= DIRECTIONS =
Once you have read the data below, print all of it exactly.

= GIVEN MATERIAL =
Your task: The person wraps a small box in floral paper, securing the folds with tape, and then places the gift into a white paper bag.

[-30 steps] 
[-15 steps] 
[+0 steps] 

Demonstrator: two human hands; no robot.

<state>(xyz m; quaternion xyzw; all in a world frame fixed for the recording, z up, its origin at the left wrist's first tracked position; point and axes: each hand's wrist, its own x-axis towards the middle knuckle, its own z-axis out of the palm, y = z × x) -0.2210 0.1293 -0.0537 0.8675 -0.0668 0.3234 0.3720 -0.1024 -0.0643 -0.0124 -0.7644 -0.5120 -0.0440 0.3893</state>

= WRITTEN ANSWER =
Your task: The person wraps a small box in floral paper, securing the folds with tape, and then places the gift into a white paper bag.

[-30 steps] 
[-15 steps] 
[+0 steps] 

Demonstrator: two human hands; no robot.

<state>(xyz m; quaternion xyzw; all in a world frame fixed for the recording, z up, its origin at the left wrist's first tracked position; point and axes: each hand's wrist, its own x-axis towards the middle knuckle, its own z-axis out of the palm, y = z × x) -0.2210 0.1293 -0.0537 0.8675 -0.0668 0.3234 0.3720 -0.1024 -0.0643 -0.0124 -0.7644 -0.5120 -0.0440 0.3893</state>

That is the complete output for this exercise.